#### EXERCISE PROMPT
Report every line in the records below that holds the word "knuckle".

Items from a dataset
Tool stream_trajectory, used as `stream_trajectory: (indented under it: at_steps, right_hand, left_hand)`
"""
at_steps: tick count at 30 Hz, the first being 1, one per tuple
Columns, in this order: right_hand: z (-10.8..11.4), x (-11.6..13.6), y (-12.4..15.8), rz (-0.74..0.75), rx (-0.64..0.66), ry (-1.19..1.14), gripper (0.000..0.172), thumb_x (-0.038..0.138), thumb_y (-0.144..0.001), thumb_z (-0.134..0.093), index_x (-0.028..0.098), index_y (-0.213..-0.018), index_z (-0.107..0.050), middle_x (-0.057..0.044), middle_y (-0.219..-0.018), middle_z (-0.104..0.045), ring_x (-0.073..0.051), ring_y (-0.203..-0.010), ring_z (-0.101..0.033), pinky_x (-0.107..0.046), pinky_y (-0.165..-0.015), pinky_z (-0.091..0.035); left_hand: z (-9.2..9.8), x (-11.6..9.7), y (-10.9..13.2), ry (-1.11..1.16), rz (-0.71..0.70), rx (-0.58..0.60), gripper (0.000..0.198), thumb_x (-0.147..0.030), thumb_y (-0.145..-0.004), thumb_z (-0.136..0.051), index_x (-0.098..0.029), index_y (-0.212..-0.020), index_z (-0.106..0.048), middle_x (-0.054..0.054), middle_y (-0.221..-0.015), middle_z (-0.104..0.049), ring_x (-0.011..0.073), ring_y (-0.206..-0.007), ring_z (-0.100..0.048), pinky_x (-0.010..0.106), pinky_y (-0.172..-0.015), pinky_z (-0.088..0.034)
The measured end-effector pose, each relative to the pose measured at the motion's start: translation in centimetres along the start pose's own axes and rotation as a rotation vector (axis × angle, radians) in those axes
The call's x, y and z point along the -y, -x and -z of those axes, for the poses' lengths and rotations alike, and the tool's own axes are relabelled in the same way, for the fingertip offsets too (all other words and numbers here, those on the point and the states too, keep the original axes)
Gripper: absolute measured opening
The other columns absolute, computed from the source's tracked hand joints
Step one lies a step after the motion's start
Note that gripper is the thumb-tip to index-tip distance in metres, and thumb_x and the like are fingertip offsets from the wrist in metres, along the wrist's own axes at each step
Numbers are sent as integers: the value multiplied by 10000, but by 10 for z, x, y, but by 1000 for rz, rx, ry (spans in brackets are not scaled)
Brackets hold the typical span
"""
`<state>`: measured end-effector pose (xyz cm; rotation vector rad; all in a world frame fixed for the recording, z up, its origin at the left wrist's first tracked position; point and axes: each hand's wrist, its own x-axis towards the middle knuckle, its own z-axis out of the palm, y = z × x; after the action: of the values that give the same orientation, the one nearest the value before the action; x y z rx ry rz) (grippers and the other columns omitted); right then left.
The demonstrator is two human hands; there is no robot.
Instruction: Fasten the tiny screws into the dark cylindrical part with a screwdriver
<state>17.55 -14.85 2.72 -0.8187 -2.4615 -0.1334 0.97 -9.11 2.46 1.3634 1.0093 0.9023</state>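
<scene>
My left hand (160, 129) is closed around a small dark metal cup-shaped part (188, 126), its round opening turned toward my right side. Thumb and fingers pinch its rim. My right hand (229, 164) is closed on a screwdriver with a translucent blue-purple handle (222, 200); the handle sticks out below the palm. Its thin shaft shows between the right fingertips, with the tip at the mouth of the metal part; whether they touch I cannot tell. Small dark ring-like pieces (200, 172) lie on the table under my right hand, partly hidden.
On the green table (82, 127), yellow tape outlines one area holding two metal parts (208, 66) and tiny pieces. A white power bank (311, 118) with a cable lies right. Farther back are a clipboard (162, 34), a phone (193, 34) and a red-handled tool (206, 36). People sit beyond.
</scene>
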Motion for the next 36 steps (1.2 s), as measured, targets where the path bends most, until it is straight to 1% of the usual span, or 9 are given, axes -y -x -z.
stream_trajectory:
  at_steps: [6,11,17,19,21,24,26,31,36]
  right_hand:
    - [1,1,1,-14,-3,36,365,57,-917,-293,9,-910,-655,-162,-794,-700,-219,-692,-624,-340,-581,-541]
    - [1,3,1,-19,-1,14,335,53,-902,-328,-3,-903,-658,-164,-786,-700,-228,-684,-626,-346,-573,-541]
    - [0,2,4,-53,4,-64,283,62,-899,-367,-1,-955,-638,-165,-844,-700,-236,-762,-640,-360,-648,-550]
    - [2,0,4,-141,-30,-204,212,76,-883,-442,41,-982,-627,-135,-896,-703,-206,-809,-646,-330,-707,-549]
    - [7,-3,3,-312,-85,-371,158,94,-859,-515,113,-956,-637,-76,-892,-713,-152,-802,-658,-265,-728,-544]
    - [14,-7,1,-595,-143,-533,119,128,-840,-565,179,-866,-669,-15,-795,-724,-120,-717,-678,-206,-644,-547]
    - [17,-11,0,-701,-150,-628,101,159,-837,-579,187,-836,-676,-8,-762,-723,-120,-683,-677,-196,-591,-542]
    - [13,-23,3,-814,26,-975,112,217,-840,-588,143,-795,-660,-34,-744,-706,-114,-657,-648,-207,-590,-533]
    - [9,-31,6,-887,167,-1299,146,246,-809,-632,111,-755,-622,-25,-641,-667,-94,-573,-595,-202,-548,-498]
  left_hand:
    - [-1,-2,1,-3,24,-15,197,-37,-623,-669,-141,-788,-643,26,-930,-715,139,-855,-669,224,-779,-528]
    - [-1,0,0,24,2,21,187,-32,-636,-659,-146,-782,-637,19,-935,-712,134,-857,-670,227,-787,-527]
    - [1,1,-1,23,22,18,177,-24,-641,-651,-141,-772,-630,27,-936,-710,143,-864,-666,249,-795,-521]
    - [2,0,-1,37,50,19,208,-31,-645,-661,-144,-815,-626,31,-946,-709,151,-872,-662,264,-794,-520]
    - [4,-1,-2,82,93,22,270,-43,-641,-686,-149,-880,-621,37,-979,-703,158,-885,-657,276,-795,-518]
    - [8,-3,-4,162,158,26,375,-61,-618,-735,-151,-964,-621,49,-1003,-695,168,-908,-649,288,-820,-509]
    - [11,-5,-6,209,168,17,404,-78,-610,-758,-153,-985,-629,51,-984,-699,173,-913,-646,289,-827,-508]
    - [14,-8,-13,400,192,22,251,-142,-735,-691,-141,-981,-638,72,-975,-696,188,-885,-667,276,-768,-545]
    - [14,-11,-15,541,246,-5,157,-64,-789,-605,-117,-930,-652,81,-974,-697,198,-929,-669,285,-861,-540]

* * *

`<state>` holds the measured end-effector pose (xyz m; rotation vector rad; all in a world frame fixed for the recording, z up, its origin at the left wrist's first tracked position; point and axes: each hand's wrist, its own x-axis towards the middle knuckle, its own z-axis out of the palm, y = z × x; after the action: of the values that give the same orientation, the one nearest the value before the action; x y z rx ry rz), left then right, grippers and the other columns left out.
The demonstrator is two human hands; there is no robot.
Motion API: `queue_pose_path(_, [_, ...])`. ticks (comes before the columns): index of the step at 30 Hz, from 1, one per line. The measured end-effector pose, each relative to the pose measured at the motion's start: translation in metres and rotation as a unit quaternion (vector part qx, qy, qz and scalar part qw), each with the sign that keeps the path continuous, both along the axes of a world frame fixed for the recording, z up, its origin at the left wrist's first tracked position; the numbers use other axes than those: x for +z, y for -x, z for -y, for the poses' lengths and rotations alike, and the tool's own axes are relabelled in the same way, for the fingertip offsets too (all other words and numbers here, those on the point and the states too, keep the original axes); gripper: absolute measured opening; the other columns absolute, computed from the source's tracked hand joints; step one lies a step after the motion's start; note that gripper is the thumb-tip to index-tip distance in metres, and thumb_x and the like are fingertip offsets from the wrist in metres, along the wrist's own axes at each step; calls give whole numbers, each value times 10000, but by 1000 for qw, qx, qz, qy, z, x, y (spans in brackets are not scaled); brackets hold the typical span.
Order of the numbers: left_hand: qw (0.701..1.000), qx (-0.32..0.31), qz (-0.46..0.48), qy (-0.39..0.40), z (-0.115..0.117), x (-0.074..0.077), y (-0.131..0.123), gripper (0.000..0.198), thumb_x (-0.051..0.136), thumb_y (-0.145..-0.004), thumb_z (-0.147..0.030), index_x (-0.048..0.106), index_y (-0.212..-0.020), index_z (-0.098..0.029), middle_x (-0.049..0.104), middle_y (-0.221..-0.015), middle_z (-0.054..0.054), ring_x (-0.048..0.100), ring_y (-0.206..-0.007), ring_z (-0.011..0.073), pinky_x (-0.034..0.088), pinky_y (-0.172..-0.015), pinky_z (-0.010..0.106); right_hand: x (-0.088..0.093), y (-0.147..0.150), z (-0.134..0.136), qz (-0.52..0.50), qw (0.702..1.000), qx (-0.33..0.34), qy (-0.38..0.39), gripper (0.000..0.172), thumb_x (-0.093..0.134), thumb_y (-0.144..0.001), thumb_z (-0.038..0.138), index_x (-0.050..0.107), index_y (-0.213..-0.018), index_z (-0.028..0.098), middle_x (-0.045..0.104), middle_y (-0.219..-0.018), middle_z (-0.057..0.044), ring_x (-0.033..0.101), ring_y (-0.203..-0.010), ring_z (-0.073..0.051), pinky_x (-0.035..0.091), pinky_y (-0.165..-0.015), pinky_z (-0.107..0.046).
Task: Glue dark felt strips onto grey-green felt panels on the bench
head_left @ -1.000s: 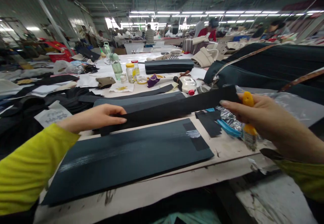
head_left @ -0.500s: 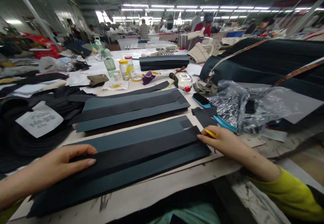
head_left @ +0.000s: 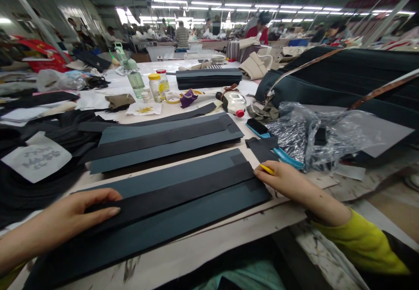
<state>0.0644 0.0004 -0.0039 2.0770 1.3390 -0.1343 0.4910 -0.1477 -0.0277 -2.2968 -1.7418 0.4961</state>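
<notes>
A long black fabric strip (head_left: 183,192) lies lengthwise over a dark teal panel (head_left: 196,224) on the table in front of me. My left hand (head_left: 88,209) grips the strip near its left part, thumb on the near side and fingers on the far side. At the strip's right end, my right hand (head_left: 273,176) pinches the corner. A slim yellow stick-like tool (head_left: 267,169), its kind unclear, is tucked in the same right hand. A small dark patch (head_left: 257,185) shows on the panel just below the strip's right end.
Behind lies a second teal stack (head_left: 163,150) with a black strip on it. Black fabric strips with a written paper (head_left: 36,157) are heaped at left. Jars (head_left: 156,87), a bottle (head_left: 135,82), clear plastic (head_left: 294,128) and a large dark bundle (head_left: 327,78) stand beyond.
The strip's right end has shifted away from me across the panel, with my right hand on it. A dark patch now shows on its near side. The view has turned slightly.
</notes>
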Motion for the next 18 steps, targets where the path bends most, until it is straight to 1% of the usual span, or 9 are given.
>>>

#### TASK RESULT
`<state>`: measured end-effector pose (xyz cm; rotation vector rad; all in a world frame fixed for the recording, z up, its origin at the left wrist's first tracked position; point and axes: each hand's wrist, its own x-axis towards the middle knuckle, its own z-axis out of the palm, y = z × x; after the action: of the values that give the same orientation, the one nearest the value before the action; x y z rx ry rz) (grippers and the other columns omitted); right then left.
`<state>` holds the measured end-effector pose (xyz m; rotation vector rad; all in a world frame fixed for the recording, z up, its origin at the left wrist's first tracked position; point and axes: each hand's wrist, its own x-axis towards the middle knuckle, its own z-axis out of the palm, y = z × x; after the action: of the values that give the same orientation, the one nearest the value before the action; x y z rx ry rz), left then right, grippers and the other columns left out.

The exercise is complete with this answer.